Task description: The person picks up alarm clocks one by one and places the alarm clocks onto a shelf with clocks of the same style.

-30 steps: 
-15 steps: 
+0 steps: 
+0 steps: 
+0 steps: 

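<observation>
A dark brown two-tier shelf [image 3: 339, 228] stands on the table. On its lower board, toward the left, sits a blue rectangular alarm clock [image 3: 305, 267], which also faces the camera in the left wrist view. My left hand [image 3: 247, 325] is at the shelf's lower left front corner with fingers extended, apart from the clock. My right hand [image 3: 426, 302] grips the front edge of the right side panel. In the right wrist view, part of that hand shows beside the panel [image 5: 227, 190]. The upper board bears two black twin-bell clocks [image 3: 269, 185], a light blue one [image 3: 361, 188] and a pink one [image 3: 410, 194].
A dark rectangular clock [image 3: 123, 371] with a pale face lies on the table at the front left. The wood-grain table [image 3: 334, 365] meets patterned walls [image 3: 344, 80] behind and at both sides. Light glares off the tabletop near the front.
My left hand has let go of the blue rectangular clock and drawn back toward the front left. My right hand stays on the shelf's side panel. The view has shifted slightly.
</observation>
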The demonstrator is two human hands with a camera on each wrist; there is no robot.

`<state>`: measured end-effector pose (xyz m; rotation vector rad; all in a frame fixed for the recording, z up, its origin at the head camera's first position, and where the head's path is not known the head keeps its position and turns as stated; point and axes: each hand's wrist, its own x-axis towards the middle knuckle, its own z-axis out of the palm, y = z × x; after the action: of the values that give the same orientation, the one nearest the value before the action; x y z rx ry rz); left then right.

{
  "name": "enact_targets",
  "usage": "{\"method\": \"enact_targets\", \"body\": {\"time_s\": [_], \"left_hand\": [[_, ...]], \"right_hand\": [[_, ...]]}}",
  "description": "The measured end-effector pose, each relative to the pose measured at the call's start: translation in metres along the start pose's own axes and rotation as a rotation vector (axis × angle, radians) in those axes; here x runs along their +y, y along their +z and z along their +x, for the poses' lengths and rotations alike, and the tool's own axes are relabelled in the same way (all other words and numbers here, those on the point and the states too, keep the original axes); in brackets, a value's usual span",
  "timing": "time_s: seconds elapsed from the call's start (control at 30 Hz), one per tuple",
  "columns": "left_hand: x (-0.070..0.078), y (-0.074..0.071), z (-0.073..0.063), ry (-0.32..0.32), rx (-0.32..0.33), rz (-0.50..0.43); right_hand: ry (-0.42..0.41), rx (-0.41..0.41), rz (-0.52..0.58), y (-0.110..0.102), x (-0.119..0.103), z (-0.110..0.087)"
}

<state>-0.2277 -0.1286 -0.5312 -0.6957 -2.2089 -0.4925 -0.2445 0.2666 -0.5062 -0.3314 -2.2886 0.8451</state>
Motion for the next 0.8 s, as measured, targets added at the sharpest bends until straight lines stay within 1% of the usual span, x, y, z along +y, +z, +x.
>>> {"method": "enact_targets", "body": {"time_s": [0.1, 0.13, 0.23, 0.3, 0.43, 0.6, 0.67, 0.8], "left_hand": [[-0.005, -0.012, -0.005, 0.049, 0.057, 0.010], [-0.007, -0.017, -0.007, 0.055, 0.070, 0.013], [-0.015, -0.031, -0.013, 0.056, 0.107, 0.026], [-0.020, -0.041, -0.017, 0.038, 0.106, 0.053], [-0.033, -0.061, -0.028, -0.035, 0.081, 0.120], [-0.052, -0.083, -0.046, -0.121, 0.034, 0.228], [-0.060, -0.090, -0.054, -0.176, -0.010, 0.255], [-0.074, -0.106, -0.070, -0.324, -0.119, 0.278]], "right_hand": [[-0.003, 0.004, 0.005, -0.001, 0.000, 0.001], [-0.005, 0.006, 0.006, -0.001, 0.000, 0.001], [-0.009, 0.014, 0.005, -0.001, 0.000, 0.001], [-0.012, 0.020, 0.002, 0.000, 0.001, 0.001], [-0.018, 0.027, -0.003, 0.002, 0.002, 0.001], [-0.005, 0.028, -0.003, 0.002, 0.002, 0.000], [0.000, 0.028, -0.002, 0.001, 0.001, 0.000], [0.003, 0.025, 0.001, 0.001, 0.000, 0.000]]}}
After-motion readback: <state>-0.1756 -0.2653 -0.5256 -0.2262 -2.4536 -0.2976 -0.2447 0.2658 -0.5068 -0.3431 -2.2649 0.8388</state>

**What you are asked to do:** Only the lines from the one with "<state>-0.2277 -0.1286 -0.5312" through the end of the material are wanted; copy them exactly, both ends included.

**Exercise answer:**
<state>-0.2277 -0.1286 -0.5312 -0.6957 -2.2089 -0.4925 -0.2445 0.2666 -0.5062 -0.3314 -2.2886 0.8451</state>
Motion for the next 0.8 s, as measured, targets added at the sharpest bends until straight lines stay within 1% of the usual span, x, y, z along +y, +z, +x.
>>> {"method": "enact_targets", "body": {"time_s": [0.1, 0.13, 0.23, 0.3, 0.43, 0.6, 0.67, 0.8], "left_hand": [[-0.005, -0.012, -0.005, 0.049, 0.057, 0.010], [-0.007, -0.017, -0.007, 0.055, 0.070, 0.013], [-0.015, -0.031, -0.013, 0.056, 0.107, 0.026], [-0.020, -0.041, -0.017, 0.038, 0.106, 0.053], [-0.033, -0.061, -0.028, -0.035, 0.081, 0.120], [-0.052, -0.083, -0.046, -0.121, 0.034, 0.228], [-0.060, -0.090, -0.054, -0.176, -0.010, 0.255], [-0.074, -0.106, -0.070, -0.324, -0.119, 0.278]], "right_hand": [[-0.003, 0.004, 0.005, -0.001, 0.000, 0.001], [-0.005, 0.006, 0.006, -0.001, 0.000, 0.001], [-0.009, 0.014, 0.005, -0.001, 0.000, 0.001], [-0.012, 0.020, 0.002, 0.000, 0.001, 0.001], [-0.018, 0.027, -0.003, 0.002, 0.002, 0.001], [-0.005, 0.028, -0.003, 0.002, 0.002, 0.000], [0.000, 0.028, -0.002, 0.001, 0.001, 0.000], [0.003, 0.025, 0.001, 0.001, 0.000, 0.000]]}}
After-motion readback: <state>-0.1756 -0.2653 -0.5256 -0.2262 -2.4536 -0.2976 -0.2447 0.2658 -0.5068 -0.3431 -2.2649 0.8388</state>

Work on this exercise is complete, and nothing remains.